Renal ultrasound should be performed if the neonate is anuric to exclude bilateral renal agenesis (although the baby would be expected to be in extremis from respiratory failure secondary to pulmonary hypoplasia) or severe dysplasia as this may preclude surgical intervention. Renal ultrasound should also be considered if there are other features suggesting the VACTERL association.

Management

The neonate must be kept nil by mouth, commenced on intravenous fluids and nursed supine in a head up position (approximately 30 to 60 degrees). The upper pouch must be kept clear of secretions by frequent suctioning.

Antibiotics are recommended if there is evidence of aspiration pneumonia.

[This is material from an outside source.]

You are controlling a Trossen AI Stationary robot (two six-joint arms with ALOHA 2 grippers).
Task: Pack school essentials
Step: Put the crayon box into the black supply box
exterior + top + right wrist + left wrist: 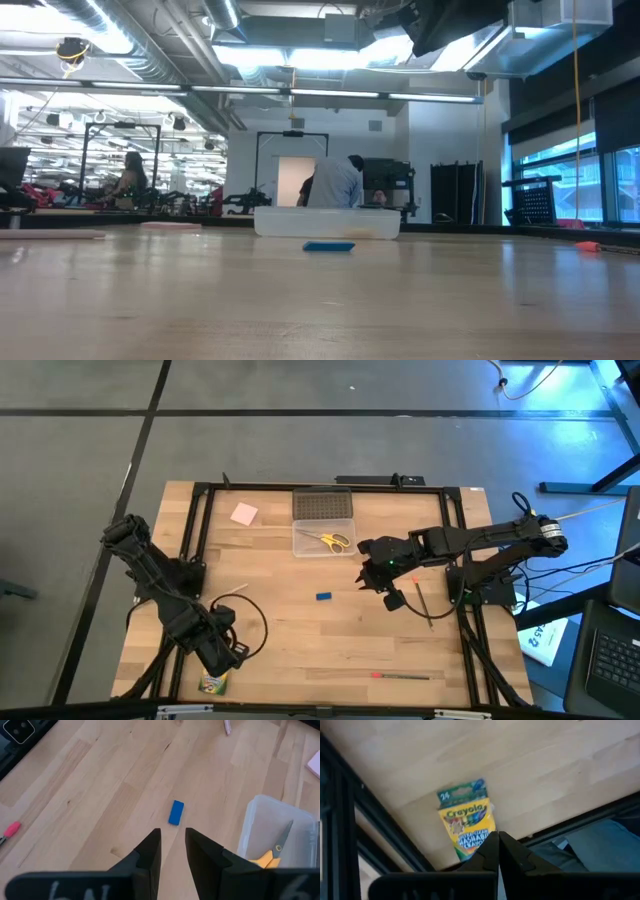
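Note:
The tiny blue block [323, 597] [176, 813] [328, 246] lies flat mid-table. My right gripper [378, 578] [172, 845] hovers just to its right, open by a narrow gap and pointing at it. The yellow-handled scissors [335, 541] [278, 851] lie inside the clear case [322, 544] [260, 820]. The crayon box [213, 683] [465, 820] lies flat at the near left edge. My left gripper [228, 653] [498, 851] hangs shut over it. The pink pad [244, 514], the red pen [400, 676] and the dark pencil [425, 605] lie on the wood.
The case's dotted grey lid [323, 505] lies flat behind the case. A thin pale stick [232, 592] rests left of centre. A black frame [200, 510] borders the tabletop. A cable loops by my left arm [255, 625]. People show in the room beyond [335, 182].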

The patient should be transported to a level III surgical neonatal unit as soon as possible. In most cases early primary surgical repair is appropriate.

The presence of coexisting severe anomalies or extreme prematurity may impact on the likelihood of survival.

Areas of Uncertainty in Clinical Practice

Some neonatal units recommend that all babies have a small nasogastric tube (e.g. size 5) passed down each nostril and into the stomach soon after birth so that most cases of OA and choanal atresia can be detected before the first feed. However, this practice is not universally accepted.

References

Avery, G.B., Fletcher, M.A., and MacDonald, M.G. (editors). Neonatology: Pathophysiology and Management of the Newborn. 5^th edition. Lippincott, Williams & Wilkins. 1999.

Levene, M.I., Tudehope, D.I., and Thearle, M.J. Essentials of Neonatal Medicine. 3^rd edition. Blackwell Science. 2000.

Hutson, J.M., Woodward, A.A., Beasley, S.W. (editors). Jones’ Clinical Paediatric Surgery, Diagnosis and management. 5^th edition. Blackwell Science Asia. 1999.

Ashcraft, K.W., Murphy, J.P., Sharp, R.J., Sigalet, D.L., Snyder, C.L. (editors). Pediatric Surgery. 3^rd edition. W.B. Saunders Company. 2000.